We started with names and faces, which didn't go too terribly for me. I'm trying to be a bit more systematic about it nowadays, rather than just looking at the paper and thinking 'right, how am I supposed to remember these things?'. But after that, we went on to five-minute binary, and I did better at that than I've done for many a year! Granted, not quite well enough to get my old world record back, but in fact I got the exact same score, 930, that I did in the golden age of 2008. Next time, I'm sure I'll do even better!
In random words I got an extremely respectable 87, then in 15-minute numbers a sort-of-acceptable five-hundred-and-something, and then five packs in 10-minute cards. Both of which I could improve on, but it's still a lot better than what I was getting this time last year. After a nice buffet lunch which wasn't at all responsible for poisoning me (that was probably McDonald's in the evening), it was five-minute numbers, which was my only completely disastrous result of the day, something awful like 160. I need to get back in the habit of being comfortably able to do 360, error-free, every time.
Anyway, I was roughly neck-and-neck with Jonas all the way through, but he moved ahead with one of his usual earth-shattering scores in abstract images, which I can definitely get better at with a little more practice, and beating me in historic dates, which I really should get good at again. We both got 100 in spoken numbers - that's the kind of thing that happens a lot when there are just two trials, of 100 and 400 digits - and so he had a lead of about 250-ish points going into speed cards.

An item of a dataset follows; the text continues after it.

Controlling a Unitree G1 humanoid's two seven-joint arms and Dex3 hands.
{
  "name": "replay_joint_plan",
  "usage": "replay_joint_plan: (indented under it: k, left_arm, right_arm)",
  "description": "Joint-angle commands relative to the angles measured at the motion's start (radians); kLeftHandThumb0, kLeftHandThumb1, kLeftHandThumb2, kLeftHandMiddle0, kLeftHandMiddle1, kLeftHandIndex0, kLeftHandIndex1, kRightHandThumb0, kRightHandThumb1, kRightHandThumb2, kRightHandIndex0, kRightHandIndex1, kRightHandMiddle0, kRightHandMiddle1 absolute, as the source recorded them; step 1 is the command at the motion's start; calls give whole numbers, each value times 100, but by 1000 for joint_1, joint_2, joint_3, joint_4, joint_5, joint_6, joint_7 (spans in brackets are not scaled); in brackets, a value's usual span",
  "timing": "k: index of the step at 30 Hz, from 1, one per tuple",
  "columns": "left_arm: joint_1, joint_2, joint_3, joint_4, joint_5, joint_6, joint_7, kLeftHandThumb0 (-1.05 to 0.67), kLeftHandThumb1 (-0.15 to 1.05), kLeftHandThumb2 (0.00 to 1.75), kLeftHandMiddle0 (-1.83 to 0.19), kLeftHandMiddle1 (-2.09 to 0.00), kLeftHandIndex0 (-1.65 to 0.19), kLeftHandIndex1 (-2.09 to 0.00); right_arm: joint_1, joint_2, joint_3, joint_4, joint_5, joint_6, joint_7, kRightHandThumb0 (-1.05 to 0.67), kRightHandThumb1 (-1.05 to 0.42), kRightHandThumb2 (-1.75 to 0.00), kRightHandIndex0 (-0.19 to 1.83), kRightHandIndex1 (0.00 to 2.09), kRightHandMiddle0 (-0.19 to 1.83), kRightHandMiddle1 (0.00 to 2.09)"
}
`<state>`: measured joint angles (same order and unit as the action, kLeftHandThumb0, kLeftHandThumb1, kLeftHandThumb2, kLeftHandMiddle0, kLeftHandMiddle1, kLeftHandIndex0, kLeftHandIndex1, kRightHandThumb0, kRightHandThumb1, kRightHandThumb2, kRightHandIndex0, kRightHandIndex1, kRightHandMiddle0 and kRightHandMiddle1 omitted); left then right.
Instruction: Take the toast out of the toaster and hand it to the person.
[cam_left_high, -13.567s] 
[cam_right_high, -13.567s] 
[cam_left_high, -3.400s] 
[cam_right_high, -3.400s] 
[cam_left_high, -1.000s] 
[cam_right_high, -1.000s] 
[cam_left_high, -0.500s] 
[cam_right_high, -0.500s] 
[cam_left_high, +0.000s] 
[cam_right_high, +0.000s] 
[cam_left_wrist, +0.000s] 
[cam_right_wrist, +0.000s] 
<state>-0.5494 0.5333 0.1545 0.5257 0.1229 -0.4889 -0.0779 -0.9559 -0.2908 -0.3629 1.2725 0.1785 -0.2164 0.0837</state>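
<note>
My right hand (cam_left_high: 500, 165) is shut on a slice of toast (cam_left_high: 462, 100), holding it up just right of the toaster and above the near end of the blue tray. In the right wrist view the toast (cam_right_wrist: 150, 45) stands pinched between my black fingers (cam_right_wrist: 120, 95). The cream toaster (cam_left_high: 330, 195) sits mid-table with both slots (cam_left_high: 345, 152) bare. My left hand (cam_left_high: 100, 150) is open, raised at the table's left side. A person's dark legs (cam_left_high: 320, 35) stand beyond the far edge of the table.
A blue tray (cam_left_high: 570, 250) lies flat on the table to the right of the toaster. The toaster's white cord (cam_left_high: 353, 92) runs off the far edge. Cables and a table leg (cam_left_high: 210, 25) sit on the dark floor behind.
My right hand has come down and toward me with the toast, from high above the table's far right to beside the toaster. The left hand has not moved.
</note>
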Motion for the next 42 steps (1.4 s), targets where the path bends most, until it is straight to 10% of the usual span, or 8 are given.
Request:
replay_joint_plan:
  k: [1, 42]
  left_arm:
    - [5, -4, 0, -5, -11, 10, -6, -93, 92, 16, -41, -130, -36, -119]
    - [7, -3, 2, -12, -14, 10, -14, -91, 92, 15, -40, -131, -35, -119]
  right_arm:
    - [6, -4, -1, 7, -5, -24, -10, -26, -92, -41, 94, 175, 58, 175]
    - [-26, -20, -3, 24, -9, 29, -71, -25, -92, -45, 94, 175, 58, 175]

We both did a 40-something-second first trial, then I came thiiiiiiis close (imagine me holding my finger and thumb really really close together) to winning it at the last, with a 26.88-second pack where I annoyingly switched the order of a pair of images right at the end. Oh well. So Jonas breaks my unstoppable Welsh Open winning streak! Much deserved, of course, and all the more motivation for me to try to win it back next year! John Burrows was overall-third and new Welsh Champion, beating last year's winner (and only other Welsh competitor) James Paterson. Dai had arranged some awesome medals - the international-competitor ones had a Welsh dragon made up of flags of all nations on them! - and Phil Peskett (one of those newcomers I mentioned) accompanied the prize ceremony by playing triumphant music on the piano. It was almost as stylish a ceremony as at the World Championship, and lasted for less than six hours!
Anyway, sorry for the cursory and entirely-me-centric review, but I'll be back on form shortly. Going to have some chicken soup now, not that I'm feeling all that much like eating, but I'm pretty sure I read somewhere that going 48 hours without any kind of nutrition is bad for you. Cymru am byth!
In any case, that's set back my easter-weekend schedule enough that only now do I get to talk about the Welsh Memory Championship 2013! Everybody will have forgotten about it by now...
I got the train to Abergavenny on Saturday morning and cycled to Llanover from there - it's actually only a bit closer to Abergavenny than it is to Pontypool, but I was trying to make sure I didn't get lost, having made that trip last year. It worked, too - I was at Llanover Village Hall well before the start time of nine o'clock! It was only on arriving that I suddenly realised I wasn't wearing my hat, and had to unsuccessfully rack my brains for where it might have been. I eventually concluded that it was back in my hotel room, along with the spare pens I'd cleverly thought to bring along because my favourite biro was running out of ink, but no. I can only assume it's on the train, never to be seen again. Oh well, time to keep the headgear industry in business by buying Hat Number Six, and I'll have to do it before I go to Darmstadt at the end of the month! Maybe I should go back to the fedora, I don't seem to lose those with quite such frequency.
The village hall is a really great location for a memory competition, as I think I might have mentioned last year - it's quiet, there's a little room for arbiters, a kitchen and a big, spacious room for the competition itself. Which is good, because we had a record turnout, something like seventeen competitors, including more newcomers than you could shake a stick at and delegations from Sweden, Norway, Hong Kong and the Phillipines, plus the ever-awesome Dai and Phil to keep the whole thing running smoothly.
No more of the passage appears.